Он вспомнил, как садовник каждое лето истреблял у них на газоне сорняки. Они валялись жалкими, безжизненными кучками – умерщвленные, иссохшие, превратившиеся в мусор. И все же, прежде чем умереть, они посылали по ветру белые семена, и те порхали над травой, словно в августе вдруг начался снегопад. Вероятно, и с ним происходит то же самое. Он умирает, и его тело из последних сил отчаянно пытается забрызгать все вокруг семенем, чтобы сохраниться в потомстве любой ценой, пусть даже вне уз брака и вообще без подобающего вместилища. Дарвинизм, вот что это такое. У Уилла отобрали его дочурку, и теперь голоса первобытных предков, напуганных тем, что род пресечется, побуждают своего потомка к приапической активности. Вот у него и начинает торчать при виде любой мало-мальски привлекательной женщины… Тут Уилл сообразил, что так пялиться неприлично, и опустил глаза. Прочел еще раз: «Мистер и миссис Уильям Фицрой Лайтбоди». Элеонора, где ты? Ты мне так нужна!
– Мистер Лайтбоди?
Из двери снова выглянул человечек в белом халате, с несокрушимой фирменной улыбкой на физиономии.
– Прошу вас пройти сюда.
Весь остаток утра Уилл провел, знакомясь с новейшими достижениями диагностической науки.

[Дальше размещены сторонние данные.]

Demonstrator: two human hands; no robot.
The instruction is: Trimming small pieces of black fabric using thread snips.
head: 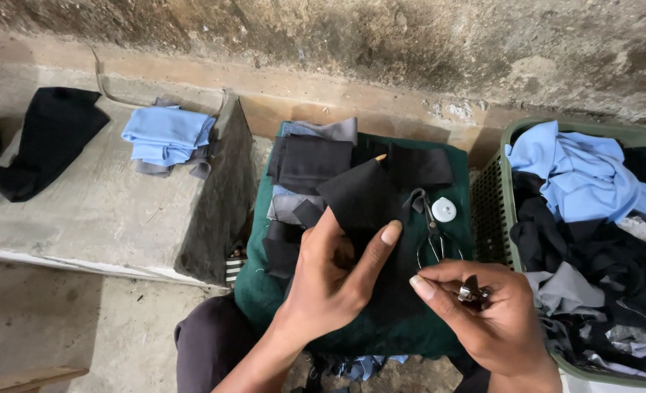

Сначала он стоял перед рентгеновским аппаратом и старательно делал вдохи-выдохи, следуя указаниям восточного человека доктора Томоды (доселе Уиллу видеть живых японцев не приходилось) и его тщедушного ассистента.
– Сильно дышать совсем нельзя, – сурово говорил доктор Томода, поблескивая моноклем. – А теперь полный легкий – «пуф-пуф».
Для демонстрации ассистент стал показывать, как нужно дышать.
– Вот так нужно брать воздух при помощи легкий, – торжественно объявил Томода.
Ассистент выбрался из аппарата и неуверенно улыбнулся. Вид у него был какой-то усталый – должно быть, ему до смерти надоело просвечивать свои кости перед каждым пациентом, не умеющим правильно дышать.